### Required action
The data is to be set down once more, exactly as it reads.

==========

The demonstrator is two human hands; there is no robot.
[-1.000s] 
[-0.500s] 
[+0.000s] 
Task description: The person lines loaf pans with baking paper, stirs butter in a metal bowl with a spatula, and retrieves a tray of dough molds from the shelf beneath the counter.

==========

### Answer to this task
The demonstrator is two human hands; there is no robot.
[-1.000s] 
[-0.500s] 
[+0.000s] 
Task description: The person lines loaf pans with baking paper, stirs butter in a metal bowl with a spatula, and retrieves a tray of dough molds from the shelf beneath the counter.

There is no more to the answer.